1. Its cultural appropriation is not specific. Unlike the video for “Hollaback Girl,” which depicts Gwen Stefani and her Harajuku Girls voraciously appropriating “every possible culture,” as Entertainment Weekly puts it, “Hello Kitty” seems “constructed to deliberately reflect every cultural background. possible in a way that doesn’t really speak to anything in particular.

2. She treats the target of her appropriation as an undifferentiated monolith. The billboard latched onto the “four identical, creepy Asian women behind her,” while a post titled “Avril Lavigne Wins Cultural Appropriation Olympics” noted, “Not only does she use women of color as accessories, but they are all indistinguishable from each other in terms of clothing and hairstyle.

3. Her “cute” storyline of girls having a slumber party could be interpreted, says Medium.com, as portraying “a probable lesbian relationship in a way that most male-oriented lesbian porn is portrayed; two or more underage girls explore their sexuality at a slumber party, usually in full view of a grown man (on video, I mean – there’s always a grown man watching on the other side of the screen , of cours).

4. She really needs to start acting her age. “Suffice it to say, this latest effort by our favorite 29 and 13-year-old singer-songwriter has left us. . . not impressed,” GQ chuckles. “On the bright side, if you can get through the guaranteed earbleed opening bars, continuing to watch becomes an intriguing test of endurance.”

5. Forget cultural appropriation.

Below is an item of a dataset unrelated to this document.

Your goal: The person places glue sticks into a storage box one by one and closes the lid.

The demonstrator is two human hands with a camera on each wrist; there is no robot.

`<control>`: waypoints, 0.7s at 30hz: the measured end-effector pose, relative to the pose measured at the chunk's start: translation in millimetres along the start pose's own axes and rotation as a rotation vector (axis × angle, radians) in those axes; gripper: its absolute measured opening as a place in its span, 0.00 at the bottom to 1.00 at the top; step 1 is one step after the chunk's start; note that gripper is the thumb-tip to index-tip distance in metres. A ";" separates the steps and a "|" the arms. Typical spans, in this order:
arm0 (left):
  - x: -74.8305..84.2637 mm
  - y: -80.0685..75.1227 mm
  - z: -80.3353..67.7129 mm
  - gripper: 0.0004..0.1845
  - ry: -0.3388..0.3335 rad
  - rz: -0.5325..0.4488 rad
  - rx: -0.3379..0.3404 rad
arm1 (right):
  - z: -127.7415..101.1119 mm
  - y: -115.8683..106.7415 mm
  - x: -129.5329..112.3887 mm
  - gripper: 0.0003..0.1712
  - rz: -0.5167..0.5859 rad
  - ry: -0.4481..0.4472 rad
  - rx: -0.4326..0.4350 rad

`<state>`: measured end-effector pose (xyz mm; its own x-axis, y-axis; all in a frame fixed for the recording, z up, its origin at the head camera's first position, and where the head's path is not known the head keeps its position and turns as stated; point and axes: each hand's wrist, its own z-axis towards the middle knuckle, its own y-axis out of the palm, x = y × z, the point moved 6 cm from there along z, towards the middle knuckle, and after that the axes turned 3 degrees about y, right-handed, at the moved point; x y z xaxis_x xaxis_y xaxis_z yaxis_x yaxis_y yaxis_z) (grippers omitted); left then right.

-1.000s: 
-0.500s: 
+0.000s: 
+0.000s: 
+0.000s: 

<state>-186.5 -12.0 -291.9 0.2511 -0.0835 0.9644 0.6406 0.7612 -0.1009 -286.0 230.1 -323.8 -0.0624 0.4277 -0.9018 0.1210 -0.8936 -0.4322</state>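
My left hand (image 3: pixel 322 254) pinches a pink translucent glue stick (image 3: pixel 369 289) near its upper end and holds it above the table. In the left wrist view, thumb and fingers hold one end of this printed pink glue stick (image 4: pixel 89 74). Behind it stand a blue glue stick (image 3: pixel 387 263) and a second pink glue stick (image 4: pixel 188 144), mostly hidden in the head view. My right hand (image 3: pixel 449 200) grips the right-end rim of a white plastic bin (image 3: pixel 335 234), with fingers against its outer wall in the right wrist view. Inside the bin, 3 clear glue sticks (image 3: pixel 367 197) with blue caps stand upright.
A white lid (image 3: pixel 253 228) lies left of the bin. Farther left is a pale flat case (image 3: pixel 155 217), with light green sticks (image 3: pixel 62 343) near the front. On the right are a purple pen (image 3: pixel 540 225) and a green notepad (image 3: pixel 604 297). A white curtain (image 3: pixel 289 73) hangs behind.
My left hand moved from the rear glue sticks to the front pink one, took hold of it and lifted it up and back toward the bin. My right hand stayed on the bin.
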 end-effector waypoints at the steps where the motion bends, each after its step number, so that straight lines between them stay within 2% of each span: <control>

What about musical appropriation? “I actually like the verses,” says one spunky YouTube commenter, “but I’m so scared of the ‘Hello Kitty’ dubstep parts.”

This last entry makes you wonder if the deliberately empty nature of “Hello Kitty” itself is at least partly responsible for the subsequent piling up: after all, we must have had something to think about while the song played.

And perhaps this lack of originality is Lavigne’s real downfall: even her cultural appropriation feels appropriate.

THE VINYL COUNTDOWN: While the elaborate vinyl repackaging of Rush’s pre-Neil-Peart debut album will grab attention next week, a true Canadian music classic is also being reissued on disc.

Released the following year To rush, 1975 glorious The Five Seasons of the Quebec prog-folk group Harmonium is in the middle of the three studio albums that make up the group’s recorded output. For the uninitiated, the opening of the second side, “En Pleine Face”, is a good starting point: bit.ly/pleineface.

RETROACTIVE: It might not be as rare as a full solar eclipse, but getting new albums from stubborn rockers Nazareth, Uriah Heep and Night Ranger in the space of a week probably won’t happen again for a while .

Nazareth will release their first album since ill health forced vocalist Dan McCafferty to pack it, leaving bassist Pete Agnew as the sole original member. rock ‘n’ roll phone (June 3) features new, younger frontman Linton Osborne.

A week later, British hard rockers Uriah Heep return with their 24th studio album, Outsider. Incidentally, the first member of the band also has one member: lead guitarist Mick Box.

On the same day (June 10), young parents Night Ranger will release their 11th studio album, Highway. Number of original members: three (!), including leader Jack Blades, who turned 60 on Thursday.